Çocuklar havalimanı için kurulan şirketin icra kurulunda görev alıyor. 

Limak’tan Serdar Bacaksız, Mapa’dan Murathan Günal, Cengiz’den Uğur Cengiz, Kalyon’dan Mehmet Kalyoncu, Kolin’den Demir Koloğlu ile Anıl Koloğlu’nun yer aldığı icra kurulu, çeşitli fikirler geliştirip inceleyerek yönetim kuruluna sunuyor, işlerin gidişatında aktif rol oynuyor.

 

‘1 Kasım seçimleri sonrası hükümet kurulsun dolar 2.60 TL’ye düşer’

 

Erken seçime hazırlanan Türkiye’yi ve ekonomideki genel gidişatı değerlendiren Nihat Özdemir, şimdilerde gerek yerli, gerekse uluslararası yatırımcıların beklemeye geçtiğini söyledi. Bunun en önemli nedeninin siyasi istikrarsızlık olduğunu anlatan Özdemir, yükselen kurların da risk yarattığına dikkat çekti. Özdemir, şöyle devam etti:


“Uzun dönemli bir hükümet kurulmalı. Türkiye çok önemli global bir oyuncu. Bu yüzden siyasi ve ekonomik istikrar Türkiye için çok önemli. Seçimler sonrasında keşke koalisyon kurulabilseydi ama inanıyorum ki Türk milletinin basireti 1 Kasım’daki seçimde bir netice ortaya çıkaracak. Siyasi istikrar sağlanırsa, ekonomik istikrarı da beraberinde getirir.”


 Peki dolar ne olur? 


1 Kasım seçimlerini düşünerek konuşan Nihat Özdemir’in yanıtı net oluyor: “Hükümet kurulursa doların 2.60, 2.65’lere kadar düşeceğini tahmin ediyorum.”

 

3. havalimanında ‘finansman’ işi sonlanmak üzere İstanbul’un 3’üncü havalimanı projesinin önemli oyuncularından biri olan Nihat Özdemir, 30 bin kişinin çalışacağı projede Limak, Kolin, Kalyon, Mapa, Cengiz ortaklığı olarak tüm çalışmaları programında götürdüklerini ve 2018’in ilk çeyreğinde işi tamamlayacaklarını söyledi. Projede şimdilerde 1500 kamyon ile 7 bin 500 işçi çalışıyor. Özdemir, betonun dökülmeye başlandığını, gelecek yıl inşaatın yükselmesiyle birlikte çalışan sayısının 30 bini bulacağını ifade etti. 


‘Euro kazanacağız’


Peki sürpriz hareketle doların 3 TL, euro’nun 3.5 TL’yi test ettiği bir dönemde projeyi üstlenen firmalar için kur riski yok mu, finansman sağlanması konusunda bir pürüz çıkar mı?
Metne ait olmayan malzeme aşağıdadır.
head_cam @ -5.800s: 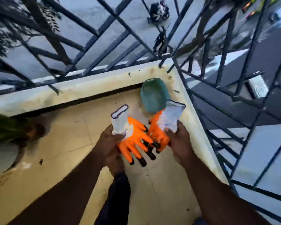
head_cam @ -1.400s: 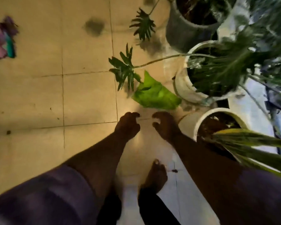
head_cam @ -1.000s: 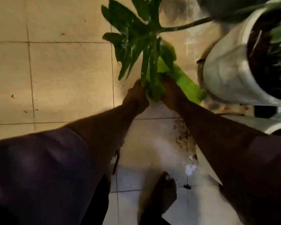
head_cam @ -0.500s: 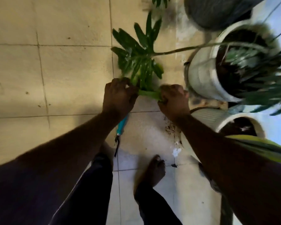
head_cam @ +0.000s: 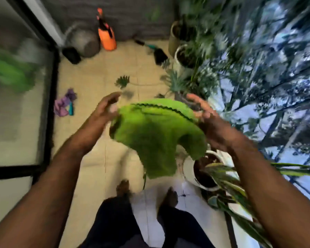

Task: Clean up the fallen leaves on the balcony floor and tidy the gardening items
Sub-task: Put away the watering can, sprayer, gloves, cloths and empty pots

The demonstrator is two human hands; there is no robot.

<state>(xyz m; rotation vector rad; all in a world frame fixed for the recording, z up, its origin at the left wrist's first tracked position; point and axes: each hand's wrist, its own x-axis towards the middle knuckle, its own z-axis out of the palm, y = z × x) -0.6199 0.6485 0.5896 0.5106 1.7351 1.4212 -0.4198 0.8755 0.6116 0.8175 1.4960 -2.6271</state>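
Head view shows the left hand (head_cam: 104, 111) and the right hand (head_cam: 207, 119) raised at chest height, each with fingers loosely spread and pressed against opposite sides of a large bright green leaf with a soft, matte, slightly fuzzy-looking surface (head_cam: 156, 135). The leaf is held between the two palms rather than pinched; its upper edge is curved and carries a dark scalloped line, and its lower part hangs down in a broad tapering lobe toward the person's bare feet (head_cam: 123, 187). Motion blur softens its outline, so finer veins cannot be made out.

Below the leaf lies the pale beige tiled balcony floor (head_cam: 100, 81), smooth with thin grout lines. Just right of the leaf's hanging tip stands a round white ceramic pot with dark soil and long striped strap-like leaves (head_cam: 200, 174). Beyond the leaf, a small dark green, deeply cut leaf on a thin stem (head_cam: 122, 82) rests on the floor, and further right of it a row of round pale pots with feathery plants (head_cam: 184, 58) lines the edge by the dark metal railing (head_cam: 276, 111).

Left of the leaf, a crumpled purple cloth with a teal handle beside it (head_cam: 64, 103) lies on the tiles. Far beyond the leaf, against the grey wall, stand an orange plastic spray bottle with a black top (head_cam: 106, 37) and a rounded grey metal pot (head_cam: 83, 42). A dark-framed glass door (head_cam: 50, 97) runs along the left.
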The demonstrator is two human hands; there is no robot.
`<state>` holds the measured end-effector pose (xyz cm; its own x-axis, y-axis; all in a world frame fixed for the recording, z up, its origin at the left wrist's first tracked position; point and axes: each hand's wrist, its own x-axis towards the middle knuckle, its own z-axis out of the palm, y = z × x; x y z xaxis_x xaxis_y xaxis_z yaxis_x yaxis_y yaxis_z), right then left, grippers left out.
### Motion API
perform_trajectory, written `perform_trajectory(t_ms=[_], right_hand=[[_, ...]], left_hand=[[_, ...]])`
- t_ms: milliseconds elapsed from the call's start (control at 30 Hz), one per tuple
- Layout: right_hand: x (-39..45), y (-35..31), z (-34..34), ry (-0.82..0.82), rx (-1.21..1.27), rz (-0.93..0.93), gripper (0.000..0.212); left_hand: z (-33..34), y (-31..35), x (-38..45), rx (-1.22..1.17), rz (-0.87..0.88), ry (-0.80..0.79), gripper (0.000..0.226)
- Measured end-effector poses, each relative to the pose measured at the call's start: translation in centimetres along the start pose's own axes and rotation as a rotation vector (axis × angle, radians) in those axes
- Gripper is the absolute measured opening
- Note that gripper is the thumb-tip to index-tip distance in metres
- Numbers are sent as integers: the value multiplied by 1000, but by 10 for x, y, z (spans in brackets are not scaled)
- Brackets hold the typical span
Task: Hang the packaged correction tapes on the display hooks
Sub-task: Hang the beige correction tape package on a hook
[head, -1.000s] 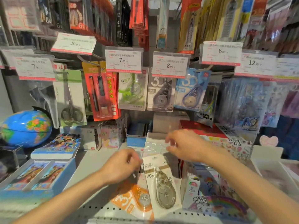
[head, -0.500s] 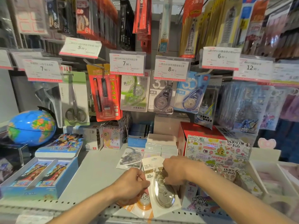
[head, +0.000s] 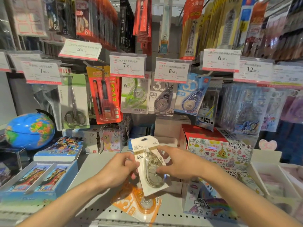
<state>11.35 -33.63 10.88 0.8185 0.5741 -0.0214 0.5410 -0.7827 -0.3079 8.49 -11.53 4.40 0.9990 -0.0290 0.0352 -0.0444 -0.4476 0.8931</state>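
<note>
A white-and-beige packaged correction tape (head: pixel 148 163) marked 40m is lifted off the shelf, tilted, between both hands. My left hand (head: pixel 119 169) pinches its left edge. My right hand (head: pixel 178 163) grips its right side, fingers curled over the blister. An orange packaged correction tape (head: pixel 139 204) lies flat on the shelf below. On the display hooks behind hang a green correction tape pack (head: pixel 134 95), a grey one (head: pixel 161 99) and a blue one (head: pixel 191 95), under price tags (head: pixel 127 65).
A globe (head: pixel 30 130) and boxed books (head: pixel 41 176) stand at the left. Small boxes (head: pixel 113 140) line the back of the grey shelf (head: pixel 91 171). A red-lidded patterned box (head: pixel 218 151) and a white tray (head: pixel 272 179) sit at the right. Scissors (head: pixel 74 102) and pen packs (head: pixel 103 94) hang at the left.
Both hands have closed on the white correction tape pack and raised it from the shelf, uncovering the orange pack beneath. The view has tilted slightly.
</note>
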Motion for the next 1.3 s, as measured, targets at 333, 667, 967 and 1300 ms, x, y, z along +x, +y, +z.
perform_trajectory(t_ms=[333, 667, 967, 1300], right_hand=[[2, -5, 10, 378, 49, -71, 107], [-3, 15, -3, 708, 88, -125, 93], [-11, 26, -19, 792, 51, -82, 92], [-1, 14, -31, 769, 74, -164, 91]], left_hand=[[-20, 46, 13, -9, 172, 117, 19], [-9, 91, 27, 33, 350, 136, 16], [-69, 102, 25, 761, 835, 743, 19], [-104, 137, 19, 1096, 873, 920, 34]])
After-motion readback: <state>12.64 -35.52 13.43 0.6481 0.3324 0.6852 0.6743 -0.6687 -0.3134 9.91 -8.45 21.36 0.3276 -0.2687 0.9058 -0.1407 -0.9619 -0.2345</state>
Özdemir’in bu soruya yanıtı şu oluyor:


“Finansman sonlanmak üzere. 3 devlet, 3 özel banka yapıyorlar. Çalışmalar çok hızlı gidiyor, sözleşme kademeleri geçiliyor. Bu projede kur riskimiz yok, hatta durum lehimize dersek yanlış olmaz. Çünkü projedeki tüm gelirlerimiz euro. Kredimiz de euro. Hatta aynı krediyle daha fazla iş yapabiliriz, çünkü Türkiye’de enflasyon aradaki yükseliş oranında yaşanmadı.”


Yükselen kurlar havalimanı işinde Limak’ı pek etkilememiş olsa da, elektrik işinde durum böyle değil. Özdemir, “Elektrik dağıtım gerçekten de tam tersi, sürdürülebilirliği sağlamak için mücadele veriyoruz. Ama burada da neyse ki finansman modelimiz uzun süreli” diye konuştu.